J’ay des luths les plus doux gousté la mélodie,
Mais, malgré ma raison, encore, Dieu mercy,
Ces divertissemens ne m’ont point réussi :
L’image de Cloris tous mes desseins dissipe,
Et, si peu qu’autre part mon ame s’esmancipe,
Un sacré souvenir de ses beaux yeux absens
A leur premier object faict revenir mes sens.
Lorsque plus un désir de liberté me presse,
Amour, ce confident rusé de ma maistresse,
Luy qui n’a point de foy, me fait ressouvenir
Que j’ay donné la mienne et qu’il la faut tenir ?
Il me fait un serment qu’il a mis mon idée
Dans le cœur de ma dame, et qu’elle l’a gardée.
Me fait imaginer, mais bien douteusement,
Qu’elle aura souspiré de mon esloignement.
Et que bien tost, si l’art peut suivre la nature,
Sa beauté me doit faire un don de sa peinture.

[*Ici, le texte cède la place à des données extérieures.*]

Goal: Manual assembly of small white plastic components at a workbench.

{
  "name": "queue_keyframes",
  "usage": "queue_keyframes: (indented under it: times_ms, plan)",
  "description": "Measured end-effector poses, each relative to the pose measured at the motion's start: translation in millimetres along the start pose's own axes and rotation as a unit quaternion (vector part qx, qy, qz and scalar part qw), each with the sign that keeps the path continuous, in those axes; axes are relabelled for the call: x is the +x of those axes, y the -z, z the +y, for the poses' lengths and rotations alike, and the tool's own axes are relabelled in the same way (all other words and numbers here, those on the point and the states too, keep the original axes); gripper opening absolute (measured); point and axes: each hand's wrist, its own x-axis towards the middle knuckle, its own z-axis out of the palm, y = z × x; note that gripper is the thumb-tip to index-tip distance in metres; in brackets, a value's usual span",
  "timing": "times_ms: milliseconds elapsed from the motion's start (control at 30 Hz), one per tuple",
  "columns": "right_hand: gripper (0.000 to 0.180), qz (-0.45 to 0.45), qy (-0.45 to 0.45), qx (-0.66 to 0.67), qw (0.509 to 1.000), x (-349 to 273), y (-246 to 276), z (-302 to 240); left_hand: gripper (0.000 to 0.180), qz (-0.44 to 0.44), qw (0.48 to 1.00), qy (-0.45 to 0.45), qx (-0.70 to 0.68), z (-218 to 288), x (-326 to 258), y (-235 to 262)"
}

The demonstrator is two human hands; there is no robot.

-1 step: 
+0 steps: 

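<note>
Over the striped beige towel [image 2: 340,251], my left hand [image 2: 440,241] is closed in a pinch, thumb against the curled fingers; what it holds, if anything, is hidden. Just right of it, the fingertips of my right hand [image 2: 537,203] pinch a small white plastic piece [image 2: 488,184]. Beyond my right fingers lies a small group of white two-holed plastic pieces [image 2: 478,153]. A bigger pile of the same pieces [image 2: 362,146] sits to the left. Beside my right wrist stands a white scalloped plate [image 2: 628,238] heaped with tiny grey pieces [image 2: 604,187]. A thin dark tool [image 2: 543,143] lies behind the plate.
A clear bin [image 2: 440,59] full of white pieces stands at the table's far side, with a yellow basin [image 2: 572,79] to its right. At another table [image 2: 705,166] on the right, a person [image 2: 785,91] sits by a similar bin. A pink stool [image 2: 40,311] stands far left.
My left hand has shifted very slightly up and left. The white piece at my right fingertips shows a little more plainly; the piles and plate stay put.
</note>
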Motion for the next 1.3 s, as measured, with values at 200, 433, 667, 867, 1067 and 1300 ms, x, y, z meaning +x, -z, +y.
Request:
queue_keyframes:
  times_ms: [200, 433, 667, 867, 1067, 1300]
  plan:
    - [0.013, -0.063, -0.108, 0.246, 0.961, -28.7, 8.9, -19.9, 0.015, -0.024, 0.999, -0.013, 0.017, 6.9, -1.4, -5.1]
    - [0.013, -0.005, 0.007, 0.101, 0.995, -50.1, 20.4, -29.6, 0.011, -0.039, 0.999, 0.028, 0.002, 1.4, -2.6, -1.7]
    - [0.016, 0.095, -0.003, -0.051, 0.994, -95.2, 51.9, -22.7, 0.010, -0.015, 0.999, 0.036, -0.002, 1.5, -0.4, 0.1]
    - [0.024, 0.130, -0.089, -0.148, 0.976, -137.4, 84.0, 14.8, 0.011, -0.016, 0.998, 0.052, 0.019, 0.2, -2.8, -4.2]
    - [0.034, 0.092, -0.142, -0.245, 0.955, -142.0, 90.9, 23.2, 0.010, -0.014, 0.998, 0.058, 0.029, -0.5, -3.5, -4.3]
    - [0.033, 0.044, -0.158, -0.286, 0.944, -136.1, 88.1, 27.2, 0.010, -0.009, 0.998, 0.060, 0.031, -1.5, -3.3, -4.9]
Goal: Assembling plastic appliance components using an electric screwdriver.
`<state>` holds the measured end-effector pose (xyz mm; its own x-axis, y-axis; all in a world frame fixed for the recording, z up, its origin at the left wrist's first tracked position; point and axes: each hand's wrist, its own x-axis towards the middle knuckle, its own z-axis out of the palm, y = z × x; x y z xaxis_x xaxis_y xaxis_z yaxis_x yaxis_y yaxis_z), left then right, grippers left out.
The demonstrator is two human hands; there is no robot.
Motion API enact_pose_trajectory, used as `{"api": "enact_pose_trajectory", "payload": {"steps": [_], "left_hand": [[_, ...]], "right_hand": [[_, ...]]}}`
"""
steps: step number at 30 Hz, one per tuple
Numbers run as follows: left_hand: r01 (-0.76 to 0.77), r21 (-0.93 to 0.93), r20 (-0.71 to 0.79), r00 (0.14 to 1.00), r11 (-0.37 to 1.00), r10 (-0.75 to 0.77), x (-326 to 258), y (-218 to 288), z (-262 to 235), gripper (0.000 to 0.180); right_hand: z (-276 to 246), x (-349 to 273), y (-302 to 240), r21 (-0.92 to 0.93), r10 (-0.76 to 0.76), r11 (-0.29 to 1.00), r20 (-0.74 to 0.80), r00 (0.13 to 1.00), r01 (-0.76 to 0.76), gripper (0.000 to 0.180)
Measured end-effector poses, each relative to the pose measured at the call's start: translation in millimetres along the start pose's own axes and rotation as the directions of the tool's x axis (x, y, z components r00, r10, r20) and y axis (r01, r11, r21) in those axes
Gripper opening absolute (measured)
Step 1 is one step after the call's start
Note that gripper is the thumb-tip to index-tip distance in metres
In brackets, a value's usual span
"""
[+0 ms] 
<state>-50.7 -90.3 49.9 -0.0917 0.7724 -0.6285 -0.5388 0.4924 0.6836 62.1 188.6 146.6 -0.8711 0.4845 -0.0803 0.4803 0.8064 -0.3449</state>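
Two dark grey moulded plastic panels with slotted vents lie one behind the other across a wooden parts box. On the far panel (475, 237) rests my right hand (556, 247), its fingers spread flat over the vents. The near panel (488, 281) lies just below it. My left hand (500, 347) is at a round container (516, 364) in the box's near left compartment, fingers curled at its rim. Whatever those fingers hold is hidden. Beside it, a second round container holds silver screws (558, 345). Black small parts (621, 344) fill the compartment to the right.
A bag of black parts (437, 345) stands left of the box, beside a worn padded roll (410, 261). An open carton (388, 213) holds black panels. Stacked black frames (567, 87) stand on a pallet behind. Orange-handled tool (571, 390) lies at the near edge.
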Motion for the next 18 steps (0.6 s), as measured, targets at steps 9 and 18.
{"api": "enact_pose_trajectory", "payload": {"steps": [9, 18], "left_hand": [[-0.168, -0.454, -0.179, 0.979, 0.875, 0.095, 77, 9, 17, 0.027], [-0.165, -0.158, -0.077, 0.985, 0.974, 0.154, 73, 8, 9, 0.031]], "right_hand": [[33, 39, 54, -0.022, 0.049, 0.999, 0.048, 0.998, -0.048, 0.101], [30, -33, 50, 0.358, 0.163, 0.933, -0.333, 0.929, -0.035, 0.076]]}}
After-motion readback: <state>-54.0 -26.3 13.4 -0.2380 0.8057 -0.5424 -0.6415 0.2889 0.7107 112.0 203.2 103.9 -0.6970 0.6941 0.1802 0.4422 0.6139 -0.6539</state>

Cela me perce l’ame avec un traict si cher
Qu’il me fait recevoir le feu sans me fascher ;
Cela remet mon cœur sur ses premières traces,
Me fait revoir Cloris avecques tant de grâces,
Me rengage si bien, que je me sens heureux,
Quoyqu’avec tant de mal, d’estre encore amoureux.
Je sçay bien qu’elle m’aime, et cet amour fidelle
Demande avec raison que je despende d’elle,
Et, si nostre destin, par de si fermes loix,
Prescrit aux plus heureux de mourir une fois,
Qu’un autre ambitieux se consume à la guerre,
Et meure dans le soin de conquérir la terre ;
Pour moy, quand il faudra prendre congé du jour,
Puisque Cloris le veut, je veux mourir d’amour.